Now, some four months after signing onto Twitter, my class and the classes of five colleagues have joined this program and are in touch with classrooms of same aged students in Romania, Hawaii and Canada. For students who have not, on the whole, had the opportunity to travel outside of their own suburb, this contact has provided a chance to connect with real people in real time about the issues, ideas, fears, changes and worries which are universal to all teenagers. I nearly cried when one of my least interested students began asking me for spelling and grammar tips because she didn’t want her new pen friend to think she was a ‘moron’. “Plus we’re probably the first Australians that they’ve met aren’t we Miss?” she said. I agreed that this was probably the case. When she replied “So we best make a good impression huh?!” I think I may have actually shed a tear or two.

So, I’m still no expert but the kids laugh with me rather than at me now, when I ask them questions about computers and the net. The best thing for me at the moment is that I am ‘out there’ and I don’t care what anybody thinks. How cool is that. 🙂 🙂 🙂

Veronica Emery (Teacher, Mother, Chief Cook and Bottle Washer)

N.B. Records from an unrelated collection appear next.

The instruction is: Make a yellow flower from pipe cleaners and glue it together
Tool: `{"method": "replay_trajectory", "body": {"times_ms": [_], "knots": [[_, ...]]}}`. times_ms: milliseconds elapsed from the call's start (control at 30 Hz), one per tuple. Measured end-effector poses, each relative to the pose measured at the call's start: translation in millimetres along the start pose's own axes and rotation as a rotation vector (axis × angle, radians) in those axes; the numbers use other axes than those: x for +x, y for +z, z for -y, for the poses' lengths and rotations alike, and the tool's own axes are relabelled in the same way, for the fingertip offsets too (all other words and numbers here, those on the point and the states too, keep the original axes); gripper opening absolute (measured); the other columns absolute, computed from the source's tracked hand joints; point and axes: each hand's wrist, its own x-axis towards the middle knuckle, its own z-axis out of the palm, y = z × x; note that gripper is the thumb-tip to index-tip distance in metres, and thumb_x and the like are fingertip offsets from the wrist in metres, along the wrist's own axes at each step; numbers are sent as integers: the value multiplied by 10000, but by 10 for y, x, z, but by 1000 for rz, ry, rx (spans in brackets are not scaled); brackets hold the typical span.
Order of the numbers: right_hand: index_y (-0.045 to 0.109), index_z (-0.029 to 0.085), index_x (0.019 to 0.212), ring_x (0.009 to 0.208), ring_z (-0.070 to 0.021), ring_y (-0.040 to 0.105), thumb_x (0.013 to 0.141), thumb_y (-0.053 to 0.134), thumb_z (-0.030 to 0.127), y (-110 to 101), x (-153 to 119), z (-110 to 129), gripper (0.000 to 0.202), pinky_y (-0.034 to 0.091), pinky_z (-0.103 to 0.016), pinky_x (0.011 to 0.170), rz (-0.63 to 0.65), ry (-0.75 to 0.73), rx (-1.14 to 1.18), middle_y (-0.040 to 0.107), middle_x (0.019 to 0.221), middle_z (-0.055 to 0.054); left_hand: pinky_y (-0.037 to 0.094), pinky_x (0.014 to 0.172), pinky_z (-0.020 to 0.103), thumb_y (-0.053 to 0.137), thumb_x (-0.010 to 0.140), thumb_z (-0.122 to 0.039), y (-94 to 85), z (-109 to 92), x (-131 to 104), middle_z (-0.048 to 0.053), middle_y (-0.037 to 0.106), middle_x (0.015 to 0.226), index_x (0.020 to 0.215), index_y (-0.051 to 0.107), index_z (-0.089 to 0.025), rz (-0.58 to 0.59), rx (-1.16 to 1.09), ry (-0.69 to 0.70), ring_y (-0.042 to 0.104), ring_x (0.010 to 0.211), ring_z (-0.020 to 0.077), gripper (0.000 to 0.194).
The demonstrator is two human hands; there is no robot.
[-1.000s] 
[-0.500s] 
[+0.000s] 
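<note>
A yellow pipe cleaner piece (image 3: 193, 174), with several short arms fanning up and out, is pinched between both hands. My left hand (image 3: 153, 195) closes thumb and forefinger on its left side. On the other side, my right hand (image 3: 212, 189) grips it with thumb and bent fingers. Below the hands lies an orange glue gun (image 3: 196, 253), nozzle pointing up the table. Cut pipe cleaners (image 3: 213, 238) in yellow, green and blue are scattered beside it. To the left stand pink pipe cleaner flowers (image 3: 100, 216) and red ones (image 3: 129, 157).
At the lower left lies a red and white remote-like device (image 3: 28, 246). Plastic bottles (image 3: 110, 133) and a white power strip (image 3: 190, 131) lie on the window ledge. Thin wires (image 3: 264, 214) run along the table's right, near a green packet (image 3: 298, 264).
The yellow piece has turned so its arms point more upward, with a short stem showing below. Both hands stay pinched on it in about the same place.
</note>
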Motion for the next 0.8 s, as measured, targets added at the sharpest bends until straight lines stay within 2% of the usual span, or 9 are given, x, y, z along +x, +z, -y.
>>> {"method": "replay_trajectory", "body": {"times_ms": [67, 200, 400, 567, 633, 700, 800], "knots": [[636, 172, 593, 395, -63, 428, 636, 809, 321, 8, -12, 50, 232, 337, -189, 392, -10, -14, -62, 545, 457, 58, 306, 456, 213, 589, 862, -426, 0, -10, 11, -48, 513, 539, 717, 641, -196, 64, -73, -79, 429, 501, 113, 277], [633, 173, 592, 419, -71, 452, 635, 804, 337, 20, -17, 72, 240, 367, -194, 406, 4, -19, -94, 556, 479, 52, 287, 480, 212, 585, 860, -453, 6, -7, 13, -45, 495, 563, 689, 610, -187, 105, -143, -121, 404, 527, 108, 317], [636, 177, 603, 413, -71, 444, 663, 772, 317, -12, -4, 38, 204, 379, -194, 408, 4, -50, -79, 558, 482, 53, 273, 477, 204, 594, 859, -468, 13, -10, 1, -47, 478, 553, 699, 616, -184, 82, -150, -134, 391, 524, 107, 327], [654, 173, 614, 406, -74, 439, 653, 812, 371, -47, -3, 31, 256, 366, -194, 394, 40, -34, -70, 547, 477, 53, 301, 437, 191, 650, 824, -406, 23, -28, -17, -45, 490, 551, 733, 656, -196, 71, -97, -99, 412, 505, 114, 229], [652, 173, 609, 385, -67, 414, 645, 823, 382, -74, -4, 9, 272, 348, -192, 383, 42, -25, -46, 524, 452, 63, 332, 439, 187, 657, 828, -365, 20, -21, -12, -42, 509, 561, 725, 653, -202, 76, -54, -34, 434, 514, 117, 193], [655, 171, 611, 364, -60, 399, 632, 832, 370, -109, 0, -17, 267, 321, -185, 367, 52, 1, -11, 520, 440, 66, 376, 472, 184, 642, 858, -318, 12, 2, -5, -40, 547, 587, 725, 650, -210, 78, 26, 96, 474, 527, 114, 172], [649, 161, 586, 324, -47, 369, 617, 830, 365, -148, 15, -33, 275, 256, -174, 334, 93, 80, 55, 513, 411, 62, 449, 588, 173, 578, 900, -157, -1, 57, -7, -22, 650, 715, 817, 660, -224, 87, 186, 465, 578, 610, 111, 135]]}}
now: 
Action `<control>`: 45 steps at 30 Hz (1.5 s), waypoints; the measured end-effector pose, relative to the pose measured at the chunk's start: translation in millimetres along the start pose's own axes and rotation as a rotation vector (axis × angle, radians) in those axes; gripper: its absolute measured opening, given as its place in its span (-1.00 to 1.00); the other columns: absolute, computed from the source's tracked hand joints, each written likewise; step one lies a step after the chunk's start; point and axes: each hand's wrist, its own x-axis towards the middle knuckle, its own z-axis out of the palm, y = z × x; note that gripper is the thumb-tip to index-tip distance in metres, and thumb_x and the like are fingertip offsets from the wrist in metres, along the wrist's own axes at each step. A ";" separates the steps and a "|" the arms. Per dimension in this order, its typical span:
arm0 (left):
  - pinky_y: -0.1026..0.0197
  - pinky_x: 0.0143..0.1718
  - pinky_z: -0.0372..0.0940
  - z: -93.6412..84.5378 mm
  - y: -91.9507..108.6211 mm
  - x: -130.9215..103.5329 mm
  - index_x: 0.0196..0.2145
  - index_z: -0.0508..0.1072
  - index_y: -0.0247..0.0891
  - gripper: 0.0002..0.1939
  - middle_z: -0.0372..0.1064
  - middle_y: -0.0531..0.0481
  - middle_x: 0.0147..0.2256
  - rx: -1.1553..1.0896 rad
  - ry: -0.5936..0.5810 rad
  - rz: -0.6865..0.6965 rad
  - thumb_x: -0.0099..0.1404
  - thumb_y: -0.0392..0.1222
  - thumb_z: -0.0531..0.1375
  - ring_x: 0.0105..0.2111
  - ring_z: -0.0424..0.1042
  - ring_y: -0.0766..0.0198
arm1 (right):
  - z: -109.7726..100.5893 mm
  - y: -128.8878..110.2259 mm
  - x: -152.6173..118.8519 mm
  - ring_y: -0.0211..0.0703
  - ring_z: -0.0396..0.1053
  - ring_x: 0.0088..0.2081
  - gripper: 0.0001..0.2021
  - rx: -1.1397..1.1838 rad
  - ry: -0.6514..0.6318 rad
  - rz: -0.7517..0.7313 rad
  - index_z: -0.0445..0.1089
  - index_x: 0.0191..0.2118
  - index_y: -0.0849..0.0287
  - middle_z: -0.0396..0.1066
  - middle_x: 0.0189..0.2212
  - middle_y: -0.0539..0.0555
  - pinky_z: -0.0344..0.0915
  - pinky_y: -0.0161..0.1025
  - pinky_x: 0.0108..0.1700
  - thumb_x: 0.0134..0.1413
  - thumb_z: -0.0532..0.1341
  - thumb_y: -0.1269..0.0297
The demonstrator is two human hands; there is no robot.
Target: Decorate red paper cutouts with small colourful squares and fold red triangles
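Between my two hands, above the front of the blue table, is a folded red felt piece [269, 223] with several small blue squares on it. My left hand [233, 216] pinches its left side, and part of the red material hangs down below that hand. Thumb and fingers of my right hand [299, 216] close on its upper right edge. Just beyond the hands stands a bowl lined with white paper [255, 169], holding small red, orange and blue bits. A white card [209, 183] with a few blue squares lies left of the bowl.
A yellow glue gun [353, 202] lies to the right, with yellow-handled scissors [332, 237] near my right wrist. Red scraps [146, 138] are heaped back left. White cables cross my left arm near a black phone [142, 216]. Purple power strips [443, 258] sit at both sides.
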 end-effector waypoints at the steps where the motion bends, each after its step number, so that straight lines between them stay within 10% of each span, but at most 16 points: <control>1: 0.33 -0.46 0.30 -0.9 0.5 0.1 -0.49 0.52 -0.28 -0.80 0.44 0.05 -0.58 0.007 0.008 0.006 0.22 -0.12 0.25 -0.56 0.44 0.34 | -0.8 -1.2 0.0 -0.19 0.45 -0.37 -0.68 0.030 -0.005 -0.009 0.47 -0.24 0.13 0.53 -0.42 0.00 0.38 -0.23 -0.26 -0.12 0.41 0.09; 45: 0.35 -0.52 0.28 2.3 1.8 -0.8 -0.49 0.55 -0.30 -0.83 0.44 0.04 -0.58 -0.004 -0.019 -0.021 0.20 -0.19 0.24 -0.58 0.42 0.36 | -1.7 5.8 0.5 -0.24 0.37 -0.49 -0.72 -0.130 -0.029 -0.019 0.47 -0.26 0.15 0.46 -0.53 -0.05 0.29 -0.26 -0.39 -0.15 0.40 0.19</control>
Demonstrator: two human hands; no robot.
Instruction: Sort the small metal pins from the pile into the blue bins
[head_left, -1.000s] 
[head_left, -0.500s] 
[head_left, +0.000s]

Thank you Veronica, great story! If you would like to follow @mrsemery on Twitter – http://twitter.com/mrsemery or drop a comment for her below.

Another Evaluate that! moment…

4 thoughts on “Mrs Emery connects”

  1. Hi Veronica,

    I am so glad about your post. That is by now the second time that “Mister Tomaz” forced me to reply. It appears to me, that he has a wand (hope it is correct translated) to achieve that. 😉

    As you are an English teacher, feel free to correct my English, but I am now at the point to think, “… I don’t care what anybody thinks” and do not want idiom barriers to veto an answer to your post.

    One of my mottos is that we should do (almost) everything to support our students (course participants in my case). We grow up with them, as teachers and as a person, I think. As teacher you got to know how to work with all that tools. As a person, you got to know that in deed it is important what you think and perhaps there are a few of us that enjoy very much what you have written.

    You know, I had to learn a lot of theories of education, but the situations that you described and how you described them, that is real life and what makes the difference between a teacher and an educator.

    Greetings
    Maria

  2. Nice story! Good on Mrs Emery for having a go! Technology might be scary to the “immigrants” but I think Mrs Emery is doing it the right way, by dipping her feet into the water. Hopefully she will encourage others in her English dept to have a go! Twitter can be a great way for “international professional development”, although this might seem like a preposterous proposition to the uninitiated…

  3. Hi Veronica,

    I love your little story! Actually it is not a little story – it is a BIG one! I have been trying to get teachers to blog and twitter and embrace social media tools for some time now and get quite despondent when they laugh it off as “vanity on the net”. So here you are explaining exactly what I always try to tell them. Thank you for reflecting on the start of your journey, it could just sway some of my teachers to follow in your footsteps!